• Work task: Which lines in the listing below contain "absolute"? Copy each of them.

• Information:

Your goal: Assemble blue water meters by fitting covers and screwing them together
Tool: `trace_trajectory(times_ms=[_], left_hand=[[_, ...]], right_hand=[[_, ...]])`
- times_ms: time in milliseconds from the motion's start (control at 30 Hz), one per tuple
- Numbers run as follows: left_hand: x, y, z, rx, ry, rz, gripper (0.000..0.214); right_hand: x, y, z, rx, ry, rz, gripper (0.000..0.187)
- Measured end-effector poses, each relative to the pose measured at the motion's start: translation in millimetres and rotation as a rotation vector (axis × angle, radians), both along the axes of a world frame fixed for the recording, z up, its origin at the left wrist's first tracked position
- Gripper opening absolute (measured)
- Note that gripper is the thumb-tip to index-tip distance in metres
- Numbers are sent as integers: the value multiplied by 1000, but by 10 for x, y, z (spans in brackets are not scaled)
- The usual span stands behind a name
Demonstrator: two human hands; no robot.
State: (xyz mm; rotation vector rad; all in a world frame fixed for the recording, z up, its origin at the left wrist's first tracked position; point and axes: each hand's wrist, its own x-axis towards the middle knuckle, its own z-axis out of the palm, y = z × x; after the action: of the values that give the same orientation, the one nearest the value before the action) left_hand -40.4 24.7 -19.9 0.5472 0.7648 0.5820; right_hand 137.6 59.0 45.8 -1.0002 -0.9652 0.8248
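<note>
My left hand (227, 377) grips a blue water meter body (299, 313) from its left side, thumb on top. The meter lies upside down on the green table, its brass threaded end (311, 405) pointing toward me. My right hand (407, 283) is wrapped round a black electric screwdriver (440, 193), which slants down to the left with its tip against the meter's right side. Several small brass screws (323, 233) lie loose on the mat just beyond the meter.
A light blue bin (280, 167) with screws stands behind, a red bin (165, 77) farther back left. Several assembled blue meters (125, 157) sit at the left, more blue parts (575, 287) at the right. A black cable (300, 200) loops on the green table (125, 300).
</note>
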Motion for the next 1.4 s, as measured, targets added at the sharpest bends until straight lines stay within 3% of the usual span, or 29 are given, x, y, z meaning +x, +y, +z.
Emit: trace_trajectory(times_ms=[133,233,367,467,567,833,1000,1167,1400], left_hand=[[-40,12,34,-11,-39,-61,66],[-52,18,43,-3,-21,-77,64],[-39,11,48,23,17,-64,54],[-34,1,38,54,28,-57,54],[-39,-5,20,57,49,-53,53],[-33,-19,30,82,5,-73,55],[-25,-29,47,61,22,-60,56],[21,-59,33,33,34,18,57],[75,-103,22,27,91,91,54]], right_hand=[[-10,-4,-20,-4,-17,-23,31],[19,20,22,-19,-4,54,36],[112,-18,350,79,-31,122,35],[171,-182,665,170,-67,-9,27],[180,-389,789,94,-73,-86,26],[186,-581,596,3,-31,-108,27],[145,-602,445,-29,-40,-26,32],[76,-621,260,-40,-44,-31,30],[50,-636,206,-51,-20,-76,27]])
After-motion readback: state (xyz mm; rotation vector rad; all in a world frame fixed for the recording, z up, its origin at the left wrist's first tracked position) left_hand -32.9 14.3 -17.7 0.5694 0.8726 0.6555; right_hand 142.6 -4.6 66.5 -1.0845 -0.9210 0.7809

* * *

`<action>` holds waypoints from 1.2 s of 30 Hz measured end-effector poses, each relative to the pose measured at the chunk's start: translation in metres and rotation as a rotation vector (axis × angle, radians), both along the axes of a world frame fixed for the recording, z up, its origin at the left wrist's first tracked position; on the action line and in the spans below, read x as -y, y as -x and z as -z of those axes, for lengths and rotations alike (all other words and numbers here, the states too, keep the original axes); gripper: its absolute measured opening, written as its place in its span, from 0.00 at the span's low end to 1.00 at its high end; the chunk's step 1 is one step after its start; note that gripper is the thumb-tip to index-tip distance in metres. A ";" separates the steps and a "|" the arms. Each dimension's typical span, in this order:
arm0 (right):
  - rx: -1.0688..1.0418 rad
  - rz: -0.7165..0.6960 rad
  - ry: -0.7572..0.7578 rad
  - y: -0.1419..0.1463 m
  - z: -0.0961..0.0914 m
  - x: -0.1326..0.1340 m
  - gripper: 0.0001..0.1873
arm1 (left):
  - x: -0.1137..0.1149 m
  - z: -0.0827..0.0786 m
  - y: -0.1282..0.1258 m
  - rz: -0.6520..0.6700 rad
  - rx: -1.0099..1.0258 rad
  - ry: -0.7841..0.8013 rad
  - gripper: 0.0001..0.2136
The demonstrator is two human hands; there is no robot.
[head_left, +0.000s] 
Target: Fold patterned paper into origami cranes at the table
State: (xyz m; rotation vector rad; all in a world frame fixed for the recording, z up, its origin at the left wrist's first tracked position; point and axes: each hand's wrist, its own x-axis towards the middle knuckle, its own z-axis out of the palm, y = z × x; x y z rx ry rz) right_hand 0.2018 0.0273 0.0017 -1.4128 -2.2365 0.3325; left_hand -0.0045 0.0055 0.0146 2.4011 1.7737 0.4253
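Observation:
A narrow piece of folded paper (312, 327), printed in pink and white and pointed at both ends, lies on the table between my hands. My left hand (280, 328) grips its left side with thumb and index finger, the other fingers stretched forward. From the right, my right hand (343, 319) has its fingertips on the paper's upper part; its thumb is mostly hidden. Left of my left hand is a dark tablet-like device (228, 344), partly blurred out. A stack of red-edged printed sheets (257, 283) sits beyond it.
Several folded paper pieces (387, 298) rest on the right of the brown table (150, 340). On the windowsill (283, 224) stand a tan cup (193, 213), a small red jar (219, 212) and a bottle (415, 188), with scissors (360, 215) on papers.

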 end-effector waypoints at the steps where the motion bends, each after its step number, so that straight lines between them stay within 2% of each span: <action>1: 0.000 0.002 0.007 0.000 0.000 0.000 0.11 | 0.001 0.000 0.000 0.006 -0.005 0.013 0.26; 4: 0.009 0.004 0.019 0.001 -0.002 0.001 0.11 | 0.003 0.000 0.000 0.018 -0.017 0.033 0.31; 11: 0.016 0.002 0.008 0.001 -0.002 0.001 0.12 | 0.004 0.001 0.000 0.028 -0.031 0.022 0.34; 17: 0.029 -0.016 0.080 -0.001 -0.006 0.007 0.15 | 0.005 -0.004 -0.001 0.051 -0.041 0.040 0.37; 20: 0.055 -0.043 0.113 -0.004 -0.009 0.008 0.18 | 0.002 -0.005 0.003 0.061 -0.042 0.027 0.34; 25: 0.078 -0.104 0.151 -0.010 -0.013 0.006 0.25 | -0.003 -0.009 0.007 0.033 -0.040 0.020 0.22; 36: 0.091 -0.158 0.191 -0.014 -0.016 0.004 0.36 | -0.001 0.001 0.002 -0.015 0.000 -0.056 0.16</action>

• Task solution:
- Gripper opening absolute (measured)
`<action>` holds waypoints from 1.2 s of 30 Hz measured end-effector poses, each relative to the pose measured at the chunk's start: translation in metres and rotation as a rotation vector (axis × angle, radians), both along the axes of a world frame fixed for the recording, z up, its origin at the left wrist's first tracked position; on the action line and in the spans below, read x as -y, y as -x and z as -z of those axes, for lengths and rotations alike (all other words and numbers here, the states too, keep the original axes); gripper: its absolute measured opening, written as its place in its span, from 0.00 at the span's low end to 1.00 at its high end; the chunk's step 1 is one step after its start; note that gripper is the thumb-tip to index-tip distance in metres. A ";" separates the steps and a "|" the arms. Each dimension's typical span, in this order:

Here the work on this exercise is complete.